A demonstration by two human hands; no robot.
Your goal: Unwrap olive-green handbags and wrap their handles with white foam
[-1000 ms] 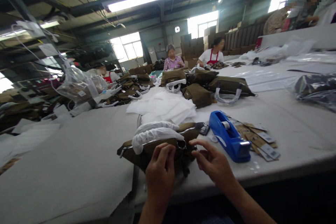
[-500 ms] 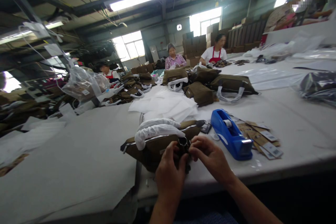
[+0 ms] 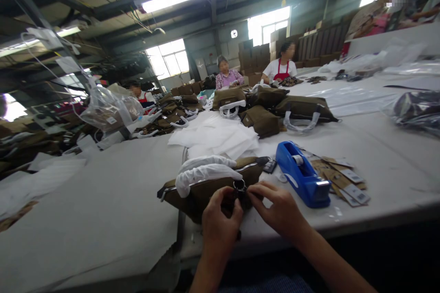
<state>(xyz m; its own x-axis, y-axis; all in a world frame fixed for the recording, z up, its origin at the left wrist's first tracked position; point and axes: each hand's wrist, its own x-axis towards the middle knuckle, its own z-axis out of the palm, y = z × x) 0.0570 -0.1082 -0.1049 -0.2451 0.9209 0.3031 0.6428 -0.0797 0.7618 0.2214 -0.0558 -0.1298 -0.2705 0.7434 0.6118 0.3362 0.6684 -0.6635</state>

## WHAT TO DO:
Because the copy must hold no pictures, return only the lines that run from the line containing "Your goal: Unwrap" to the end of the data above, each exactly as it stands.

## OUTPUT OF THE TASK:
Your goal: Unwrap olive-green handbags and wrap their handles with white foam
[-1000 ms] 
[-500 ms] 
[+0 ms] 
<state>(xyz m; its own x-axis, y-axis; all in a world frame fixed for the recording, z up, its origin at the left wrist's first tracked position; point and axes: each hand's wrist, its own x-axis towards the middle knuckle, its own z-axis out of the palm, y = z × x) 0.0570 -0.1082 -0.1049 -0.2451 0.9209 0.3031 0.6428 -0.0797 0.7618 0.2214 -0.0558 -0.1298 -0.2705 0.7434 0.6118 0.3362 0.6684 -0.6635</state>

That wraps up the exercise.